The server log for your PostgreSQL server is located in /srvr/YOU/pgsql823/logfile


Cursors

A cursor is a variable that can be used to access the result of a particular SQL query.

[Diagram:Pic/cursor.png]

Cursors move sequentially from row to row   (cf. file pointers in C).


Cursors (cont)

Simplest way to use cursors: implicitly via FOR...IN

Requires: RECORD variable or Table%ROWTYPE variable

Example:

CREATE FUNCTION totsal() RETURNS REAL AS $$
DECLARE
   emp RECORD;   total REAL := 0;
BEGIN
   FOR emp IN SELECT * FROM Employees
   LOOP
      total := total + emp.salary;
   END LOOP;
   return total;
END; $$ LANGUAGE plpgsql;

This style accounts for 95% of cursor usage.


Cursors (cont)

Sidetrack ...

Of course, the previous example would be better done as:

CREATE FUNCTION totsal() RETURNS REAL AS $$
DECLARE
   total REAL;
BEGIN
   SELECT sum(salary) INTO total FROM Employees;
   return total;
END;$$ LANGUAGE plpgsql;

The iteration/summation can be done much more efficiently as an aggregation.


Cursors (cont)

Sidetrack ... (cont.)

It could also be done as a view:

CREATE VIEW totsalView AS
SELECT sum(salary) INTO total FROM Employees;

But note the different usage:

-- Which departments have a budget 
-- greater than the total salary bill?
SELECT d.name FROM Department
WHERE d.budget > totsal();
-- versus
SELECT d.name FROM Department
WHERE d.budget > (SELECT * FROM totsalView);


Cursors (cont)

Basic operations on cursors: OPEN, FETCH, CLOSE:

-- assume ... e CURSOR FOR SELECT * FROM Employees;
OPEN e;
LOOP
   FETCH e INTO emp;
   EXIT WHEN NOT FOUND;
   total := total + emp.salary;
END LOOP;
CLOSE e;
...

The FETCH operation can also extract components of a row:

FETCH e INTO my_id, my_name, my_salary;

There must be one variable, of the correct type, for each column in the result.
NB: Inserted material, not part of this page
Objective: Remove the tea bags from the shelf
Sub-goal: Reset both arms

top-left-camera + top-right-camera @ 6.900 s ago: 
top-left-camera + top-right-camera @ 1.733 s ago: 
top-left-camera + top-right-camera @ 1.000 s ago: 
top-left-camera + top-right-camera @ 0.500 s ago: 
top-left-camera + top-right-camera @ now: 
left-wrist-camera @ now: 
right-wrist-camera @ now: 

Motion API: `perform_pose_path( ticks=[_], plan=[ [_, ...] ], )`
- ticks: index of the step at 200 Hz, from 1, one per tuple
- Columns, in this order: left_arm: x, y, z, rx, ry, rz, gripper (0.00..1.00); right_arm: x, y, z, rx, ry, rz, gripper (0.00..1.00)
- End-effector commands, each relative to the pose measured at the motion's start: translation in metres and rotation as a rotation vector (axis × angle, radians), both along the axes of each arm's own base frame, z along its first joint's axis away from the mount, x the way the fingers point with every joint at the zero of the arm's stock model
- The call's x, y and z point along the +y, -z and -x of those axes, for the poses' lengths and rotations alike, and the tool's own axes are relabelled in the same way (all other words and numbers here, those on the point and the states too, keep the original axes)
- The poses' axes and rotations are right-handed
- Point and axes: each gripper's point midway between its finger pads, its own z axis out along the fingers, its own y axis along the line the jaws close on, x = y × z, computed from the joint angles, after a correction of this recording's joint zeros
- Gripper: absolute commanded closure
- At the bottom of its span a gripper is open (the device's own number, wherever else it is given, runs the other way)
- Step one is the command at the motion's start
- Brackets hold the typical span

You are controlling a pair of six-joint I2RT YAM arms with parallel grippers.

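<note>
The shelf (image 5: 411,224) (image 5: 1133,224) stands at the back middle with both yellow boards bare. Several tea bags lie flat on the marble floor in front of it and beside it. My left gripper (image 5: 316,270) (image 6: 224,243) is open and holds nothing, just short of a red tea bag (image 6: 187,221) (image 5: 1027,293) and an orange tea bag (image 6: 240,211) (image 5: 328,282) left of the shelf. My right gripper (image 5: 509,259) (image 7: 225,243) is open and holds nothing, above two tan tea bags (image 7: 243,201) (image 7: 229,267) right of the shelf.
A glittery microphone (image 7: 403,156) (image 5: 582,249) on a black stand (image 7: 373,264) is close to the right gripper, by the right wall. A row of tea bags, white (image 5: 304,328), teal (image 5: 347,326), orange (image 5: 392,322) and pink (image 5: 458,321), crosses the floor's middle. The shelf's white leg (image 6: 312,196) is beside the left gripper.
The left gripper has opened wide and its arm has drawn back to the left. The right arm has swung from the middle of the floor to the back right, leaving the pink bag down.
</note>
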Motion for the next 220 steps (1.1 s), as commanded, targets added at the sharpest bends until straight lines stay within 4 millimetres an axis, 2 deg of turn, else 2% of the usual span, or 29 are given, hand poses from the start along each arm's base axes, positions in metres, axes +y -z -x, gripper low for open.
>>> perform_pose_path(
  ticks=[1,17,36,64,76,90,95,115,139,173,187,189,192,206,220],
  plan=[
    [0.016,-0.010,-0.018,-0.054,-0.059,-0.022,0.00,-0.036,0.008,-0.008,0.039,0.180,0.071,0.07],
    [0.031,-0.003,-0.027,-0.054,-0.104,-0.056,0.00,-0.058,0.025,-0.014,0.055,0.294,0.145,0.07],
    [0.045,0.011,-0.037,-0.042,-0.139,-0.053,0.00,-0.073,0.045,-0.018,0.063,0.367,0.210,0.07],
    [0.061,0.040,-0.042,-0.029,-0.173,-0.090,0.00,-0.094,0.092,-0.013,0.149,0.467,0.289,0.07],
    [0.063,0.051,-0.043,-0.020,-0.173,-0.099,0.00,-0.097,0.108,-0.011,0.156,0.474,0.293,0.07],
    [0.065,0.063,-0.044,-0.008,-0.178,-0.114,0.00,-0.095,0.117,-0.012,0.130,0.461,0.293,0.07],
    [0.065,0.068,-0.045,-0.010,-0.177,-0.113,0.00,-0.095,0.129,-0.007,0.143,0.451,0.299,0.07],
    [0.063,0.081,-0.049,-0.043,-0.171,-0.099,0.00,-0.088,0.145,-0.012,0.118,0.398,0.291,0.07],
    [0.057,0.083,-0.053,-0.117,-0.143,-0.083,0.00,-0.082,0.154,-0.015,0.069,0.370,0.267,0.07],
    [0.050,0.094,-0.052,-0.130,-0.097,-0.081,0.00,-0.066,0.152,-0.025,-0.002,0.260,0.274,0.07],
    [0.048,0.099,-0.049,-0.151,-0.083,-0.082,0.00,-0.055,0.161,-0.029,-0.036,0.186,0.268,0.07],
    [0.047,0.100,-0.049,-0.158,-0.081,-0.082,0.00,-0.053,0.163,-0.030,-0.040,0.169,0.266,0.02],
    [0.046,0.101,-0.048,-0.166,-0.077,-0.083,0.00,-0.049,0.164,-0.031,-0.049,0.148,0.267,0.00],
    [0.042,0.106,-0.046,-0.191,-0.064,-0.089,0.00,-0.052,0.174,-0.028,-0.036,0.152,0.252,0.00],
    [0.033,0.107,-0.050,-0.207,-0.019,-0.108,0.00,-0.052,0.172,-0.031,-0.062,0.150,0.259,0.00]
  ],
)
Note: low-level cursor operations are rarely used in practice.


Cursors (cont)

Ways to declare cursors:

DECLARE
   a REFCURSOR;   -- unbound cursor
   b CURSOR FOR   -- bound cursor
     SELECT * FROM Emp WHERE salary > $1;
   -- parameterised cursor
   c CURSOR (base real) IS
     SELECT * FROM Emp WHERE salary > base;
BEGIN
   -- all access the same result set
   OPEN a FOR SELECT * FROM Emp WHERE salary > $1;
   OPEN b;
   OPEN c($1);
   ...
END;


Dynamically Generated Queries

EXECUTE takes a string and executes it as an SQL query.

Examples:

EXECUTE 'SELECT * FROM Employees';
EXECUTE 'SELECT * FROM '||'Employees';
EXECUTE 'SELECT * FROM '||quote_ident($1);
EXECUTE 'DELETE FROM Accounts '||
        'WHERE holder='||quote_literal($1);

EXECUTE string can be used in any context where the query string could have been used.

This mechanism allows us to construct queries "on the fly".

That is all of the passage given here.